Records from a data source

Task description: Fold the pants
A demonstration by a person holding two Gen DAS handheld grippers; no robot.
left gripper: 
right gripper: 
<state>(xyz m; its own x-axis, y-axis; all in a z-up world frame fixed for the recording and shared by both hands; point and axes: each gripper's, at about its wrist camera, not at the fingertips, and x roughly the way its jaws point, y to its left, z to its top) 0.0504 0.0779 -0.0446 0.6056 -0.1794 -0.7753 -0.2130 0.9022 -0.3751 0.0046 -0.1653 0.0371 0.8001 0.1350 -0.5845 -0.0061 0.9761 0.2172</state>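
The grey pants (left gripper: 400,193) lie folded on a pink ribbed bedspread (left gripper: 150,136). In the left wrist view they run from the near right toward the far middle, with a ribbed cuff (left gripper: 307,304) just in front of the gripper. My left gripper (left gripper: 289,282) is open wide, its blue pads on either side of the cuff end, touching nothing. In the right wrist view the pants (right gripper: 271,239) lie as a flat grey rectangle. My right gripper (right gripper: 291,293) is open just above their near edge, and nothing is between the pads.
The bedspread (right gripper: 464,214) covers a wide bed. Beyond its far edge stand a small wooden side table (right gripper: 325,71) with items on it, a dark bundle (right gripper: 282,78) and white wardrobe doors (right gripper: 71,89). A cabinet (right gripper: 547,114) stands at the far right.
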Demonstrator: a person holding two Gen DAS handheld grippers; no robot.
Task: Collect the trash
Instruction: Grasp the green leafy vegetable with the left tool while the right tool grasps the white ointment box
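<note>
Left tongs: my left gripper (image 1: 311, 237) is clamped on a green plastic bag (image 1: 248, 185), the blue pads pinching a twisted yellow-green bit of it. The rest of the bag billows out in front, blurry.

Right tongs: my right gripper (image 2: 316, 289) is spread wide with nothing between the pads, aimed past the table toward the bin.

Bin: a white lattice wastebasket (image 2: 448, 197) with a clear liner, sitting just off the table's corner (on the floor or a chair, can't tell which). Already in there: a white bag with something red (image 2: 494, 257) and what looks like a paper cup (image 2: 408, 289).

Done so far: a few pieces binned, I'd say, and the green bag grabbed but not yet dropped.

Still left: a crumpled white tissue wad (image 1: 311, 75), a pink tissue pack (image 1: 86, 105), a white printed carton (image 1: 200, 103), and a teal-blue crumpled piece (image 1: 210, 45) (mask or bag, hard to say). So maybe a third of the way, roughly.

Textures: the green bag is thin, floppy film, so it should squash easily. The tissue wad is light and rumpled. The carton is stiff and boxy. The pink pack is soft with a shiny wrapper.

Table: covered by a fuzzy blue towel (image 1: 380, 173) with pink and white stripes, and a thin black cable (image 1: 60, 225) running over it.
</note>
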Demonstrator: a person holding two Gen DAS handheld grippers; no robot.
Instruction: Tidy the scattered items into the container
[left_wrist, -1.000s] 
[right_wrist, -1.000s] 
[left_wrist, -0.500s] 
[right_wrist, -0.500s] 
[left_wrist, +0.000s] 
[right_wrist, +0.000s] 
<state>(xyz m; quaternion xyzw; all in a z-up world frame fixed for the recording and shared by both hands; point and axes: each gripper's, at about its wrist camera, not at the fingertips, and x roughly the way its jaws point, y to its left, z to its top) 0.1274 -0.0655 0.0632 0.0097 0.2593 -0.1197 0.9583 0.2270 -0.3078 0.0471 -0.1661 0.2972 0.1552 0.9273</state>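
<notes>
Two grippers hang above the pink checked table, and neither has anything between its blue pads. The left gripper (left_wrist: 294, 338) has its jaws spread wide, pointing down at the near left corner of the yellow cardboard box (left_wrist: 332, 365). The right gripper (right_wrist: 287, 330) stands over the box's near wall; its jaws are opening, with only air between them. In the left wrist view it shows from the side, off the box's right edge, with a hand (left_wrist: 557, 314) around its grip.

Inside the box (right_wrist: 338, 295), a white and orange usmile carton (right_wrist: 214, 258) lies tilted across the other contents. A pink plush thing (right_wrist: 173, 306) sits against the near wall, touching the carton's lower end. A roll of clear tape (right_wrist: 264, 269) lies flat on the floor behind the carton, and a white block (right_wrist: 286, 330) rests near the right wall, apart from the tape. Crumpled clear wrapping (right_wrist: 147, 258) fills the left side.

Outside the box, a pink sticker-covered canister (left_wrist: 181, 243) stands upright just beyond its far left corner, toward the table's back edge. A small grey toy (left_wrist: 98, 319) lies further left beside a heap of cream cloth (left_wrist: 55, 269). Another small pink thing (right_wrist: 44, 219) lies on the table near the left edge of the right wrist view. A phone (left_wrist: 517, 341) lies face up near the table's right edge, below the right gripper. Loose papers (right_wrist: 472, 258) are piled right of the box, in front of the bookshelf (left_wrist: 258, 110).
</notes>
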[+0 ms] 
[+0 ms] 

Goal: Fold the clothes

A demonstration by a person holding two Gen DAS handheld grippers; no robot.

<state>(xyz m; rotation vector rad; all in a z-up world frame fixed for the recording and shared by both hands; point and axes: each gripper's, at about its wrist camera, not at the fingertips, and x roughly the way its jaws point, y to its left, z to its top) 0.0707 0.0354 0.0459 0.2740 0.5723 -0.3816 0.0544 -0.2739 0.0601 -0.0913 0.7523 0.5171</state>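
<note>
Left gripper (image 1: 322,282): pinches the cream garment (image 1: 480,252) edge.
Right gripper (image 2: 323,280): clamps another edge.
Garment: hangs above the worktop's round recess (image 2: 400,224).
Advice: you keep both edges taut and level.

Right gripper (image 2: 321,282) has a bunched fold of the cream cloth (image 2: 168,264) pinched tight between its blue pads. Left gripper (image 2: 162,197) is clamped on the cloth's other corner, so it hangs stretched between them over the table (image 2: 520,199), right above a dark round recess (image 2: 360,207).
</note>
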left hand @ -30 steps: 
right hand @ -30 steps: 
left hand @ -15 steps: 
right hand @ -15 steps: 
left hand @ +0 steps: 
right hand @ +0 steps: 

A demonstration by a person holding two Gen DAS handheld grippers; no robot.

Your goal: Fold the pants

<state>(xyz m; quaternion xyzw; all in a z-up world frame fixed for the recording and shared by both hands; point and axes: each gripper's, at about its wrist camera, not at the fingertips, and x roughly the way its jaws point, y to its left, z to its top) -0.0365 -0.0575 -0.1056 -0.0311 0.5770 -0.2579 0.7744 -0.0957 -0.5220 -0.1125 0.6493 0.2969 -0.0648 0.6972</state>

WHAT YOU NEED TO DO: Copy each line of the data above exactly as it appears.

COMPLETED EXERCISE:
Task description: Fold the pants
A demonstration by a person holding two Gen DAS handheld grippers; no robot.
left gripper: 
right gripper: 
<state>(xyz m; its own x-axis, y-axis; all in a z-up world frame fixed for the recording and shared by both hands; point and axes: each gripper's, at about its wrist camera, not at the fingertips, and x roughly the way its jaws point, y to its left, z to its top) 0.0504 0.0779 -0.0446 0.6056 -0.1794 -0.7753 -0.2130 0.9022 -0.3751 0.0046 -0.1653 0.0371 0.8001 0.1350 -0.5845 -0.0061 0.9761 0.2172</state>
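The grey pants (left gripper: 400,193) lie folded on a pink ribbed bedspread (left gripper: 150,136). In the left wrist view they run from the near right toward the far middle, with a ribbed cuff (left gripper: 307,304) just in front of the gripper. My left gripper (left gripper: 289,282) is open wide, its blue pads on either side of the cuff end, touching nothing. In the right wrist view the pants (right gripper: 271,239) lie as a flat grey rectangle. My right gripper (right gripper: 291,293) is open just above their near edge, and nothing is between the pads.
The bedspread (right gripper: 464,214) covers a wide bed. Beyond its far edge stand a small wooden side table (right gripper: 325,71) with items on it, a dark bundle (right gripper: 282,78) and white wardrobe doors (right gripper: 71,89). A cabinet (right gripper: 547,114) stands at the far right.
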Demonstrator: a person holding two Gen DAS handheld grippers; no robot.
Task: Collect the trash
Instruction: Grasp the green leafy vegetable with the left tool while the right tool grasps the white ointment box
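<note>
Left tongs: my left gripper (image 1: 311, 237) is clamped on a green plastic bag (image 1: 248, 185), the blue pads pinching a twisted yellow-green bit of it. The rest of the bag billows out in front, blurry.

Right tongs: my right gripper (image 2: 316, 289) is spread wide with nothing between the pads, aimed past the table toward the bin.

Bin: a white lattice wastebasket (image 2: 448, 197) with a clear liner, sitting just off the table's corner (on the floor or a chair, can't tell which). Already in there: a white bag with something red (image 2: 494, 257) and what looks like a paper cup (image 2: 408, 289).

Done so far: a few pieces binned, I'd say, and the green bag grabbed but not yet dropped.

Still left: a crumpled white tissue wad (image 1: 311, 75), a pink tissue pack (image 1: 86, 105), a white printed carton (image 1: 200, 103), and a teal-blue crumpled piece (image 1: 210, 45) (mask or bag, hard to say). So maybe a third of the way, roughly.

Textures: the green bag is thin, floppy film, so it should squash easily. The tissue wad is light and rumpled. The carton is stiff and boxy. The pink pack is soft with a shiny wrapper.

Table: covered by a fuzzy blue towel (image 1: 380, 173) with pink and white stripes, and a thin black cable (image 1: 60, 225) running over it.
</note>
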Demonstrator: a person holding two Gen DAS handheld grippers; no robot.
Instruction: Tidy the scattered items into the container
[left_wrist, -1.000s] 
[right_wrist, -1.000s] 
[left_wrist, -0.500s] 
[right_wrist, -0.500s] 
[left_wrist, +0.000s] 
[right_wrist, +0.000s] 
<state>(xyz m; quaternion xyzw; all in a z-up world frame fixed for the recording and shared by both hands; point and axes: each gripper's, at about its wrist camera, not at the fingertips, and x roughly the way its jaws point, y to its left, z to its top) 0.1274 -0.0655 0.0632 0.0097 0.2593 -0.1197 0.9583 0.2270 -0.3078 0.0471 -0.1661 0.2972 0.1552 0.9273</state>
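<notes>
Two grippers hang above the pink checked table, and neither has anything between its blue pads. The left gripper (left_wrist: 294, 338) has its jaws spread wide, pointing down at the near left corner of the yellow cardboard box (left_wrist: 332, 365). The right gripper (right_wrist: 287, 330) stands over the box's near wall; its jaws are opening, with only air between them. In the left wrist view it shows from the side, off the box's right edge, with a hand (left_wrist: 557, 314) around its grip.

Inside the box (right_wrist: 338, 295), a white and orange usmile carton (right_wrist: 214, 258) lies tilted across the other contents. A pink plush thing (right_wrist: 173, 306) sits against the near wall, touching the carton's lower end. A roll of clear tape (right_wrist: 264, 269) lies flat on the floor behind the carton, and a white block (right_wrist: 286, 330) rests near the right wall, apart from the tape. Crumpled clear wrapping (right_wrist: 147, 258) fills the left side.

Outside the box, a pink sticker-covered canister (left_wrist: 181, 243) stands upright just beyond its far left corner, toward the table's back edge. A small grey toy (left_wrist: 98, 319) lies further left beside a heap of cream cloth (left_wrist: 55, 269). Another small pink thing (right_wrist: 44, 219) lies on the table near the left edge of the right wrist view. A phone (left_wrist: 517, 341) lies face up near the table's right edge, below the right gripper. Loose papers (right_wrist: 472, 258) are piled right of the box, in front of the bookshelf (left_wrist: 258, 110).
</notes>
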[+0 ms] 
[+0 ms] 

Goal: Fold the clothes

A demonstration by a person holding two Gen DAS handheld grippers; no robot.

<state>(xyz m; rotation vector rad; all in a z-up world frame fixed for the recording and shared by both hands; point and axes: each gripper's, at about its wrist camera, not at the fingertips, and x roughly the way its jaws point, y to its left, z to its top) 0.0707 0.0354 0.0459 0.2740 0.5723 -0.3816 0.0544 -0.2739 0.0601 -0.0913 0.7523 0.5171</state>
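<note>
Left gripper (image 1: 322,282): pinches the cream garment (image 1: 480,252) edge.
Right gripper (image 2: 323,280): clamps another edge.
Garment: hangs above the worktop's round recess (image 2: 400,224).
Advice: you keep both edges taut and level.

Right gripper (image 2: 321,282) has a bunched fold of the cream cloth (image 2: 168,264) pinched tight between its blue pads. Left gripper (image 2: 162,197) is clamped on the cloth's other corner, so it hangs stretched between them over the table (image 2: 520,199), right above a dark round recess (image 2: 360,207).
</note>
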left hand @ -30 steps: 
right hand @ -30 steps: 
left hand @ -15 steps: 
right hand @ -15 steps: 
left hand @ +0 steps: 
right hand @ +0 steps: 

A demonstration by a person holding two Gen DAS handheld grippers; no robot.

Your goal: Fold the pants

<state>(xyz m; quaternion xyzw; all in a z-up world frame fixed for the recording and shared by both hands; point and axes: each gripper's, at about its wrist camera, not at the fingertips, and x roughly the way its jaws point, y to its left, z to its top) -0.0365 -0.0575 -0.1056 -0.0311 0.5770 -0.2579 0.7744 -0.0957 -0.5220 -0.1125 0.6493 0.2969 -0.0648 0.6972</state>

Nothing remains to be done for this exercise.